## REQUIREMENT
Show each line of the data below that has the string "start" in it.
┌─ INFORMATION SHOWN
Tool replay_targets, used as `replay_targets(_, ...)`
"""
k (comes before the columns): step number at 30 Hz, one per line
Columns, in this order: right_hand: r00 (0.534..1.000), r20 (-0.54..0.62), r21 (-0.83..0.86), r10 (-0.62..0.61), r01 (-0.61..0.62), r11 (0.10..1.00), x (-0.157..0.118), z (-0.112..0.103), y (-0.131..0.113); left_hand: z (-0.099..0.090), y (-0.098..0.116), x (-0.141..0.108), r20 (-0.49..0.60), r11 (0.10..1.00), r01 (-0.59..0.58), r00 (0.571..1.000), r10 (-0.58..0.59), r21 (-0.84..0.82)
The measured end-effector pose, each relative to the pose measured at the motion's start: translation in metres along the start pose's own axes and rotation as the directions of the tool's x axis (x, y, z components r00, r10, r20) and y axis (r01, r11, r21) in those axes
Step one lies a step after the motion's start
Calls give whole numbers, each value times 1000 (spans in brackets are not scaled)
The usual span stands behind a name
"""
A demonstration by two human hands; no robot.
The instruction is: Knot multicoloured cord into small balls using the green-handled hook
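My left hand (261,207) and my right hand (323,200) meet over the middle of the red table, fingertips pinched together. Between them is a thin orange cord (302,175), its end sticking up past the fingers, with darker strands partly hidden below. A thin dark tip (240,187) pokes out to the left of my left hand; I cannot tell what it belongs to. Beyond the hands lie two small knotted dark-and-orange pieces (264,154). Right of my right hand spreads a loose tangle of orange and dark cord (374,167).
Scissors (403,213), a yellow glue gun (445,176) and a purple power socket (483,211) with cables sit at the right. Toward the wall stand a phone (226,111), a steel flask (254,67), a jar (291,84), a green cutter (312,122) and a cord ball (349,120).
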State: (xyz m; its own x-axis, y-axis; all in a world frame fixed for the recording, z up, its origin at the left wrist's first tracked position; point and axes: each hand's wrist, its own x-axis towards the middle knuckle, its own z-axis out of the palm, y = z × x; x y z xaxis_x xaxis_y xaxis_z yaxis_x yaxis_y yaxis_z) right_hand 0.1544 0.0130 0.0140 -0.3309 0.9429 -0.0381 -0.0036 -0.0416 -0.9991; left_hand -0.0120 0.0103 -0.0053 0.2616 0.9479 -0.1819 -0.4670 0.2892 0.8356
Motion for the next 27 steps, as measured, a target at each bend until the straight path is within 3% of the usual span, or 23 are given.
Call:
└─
## SOLUTION FOR THIS PROBLEM
The measured end-effector pose, each relative to the pose measured at the motion's start: translation in metres along the start pose's own axes and rotation as the directions of the tool's x axis (x, y, z components r00, r10, r20) and y axis (r01, r11, r21) in those axes
Step one lies a step after the motion's start

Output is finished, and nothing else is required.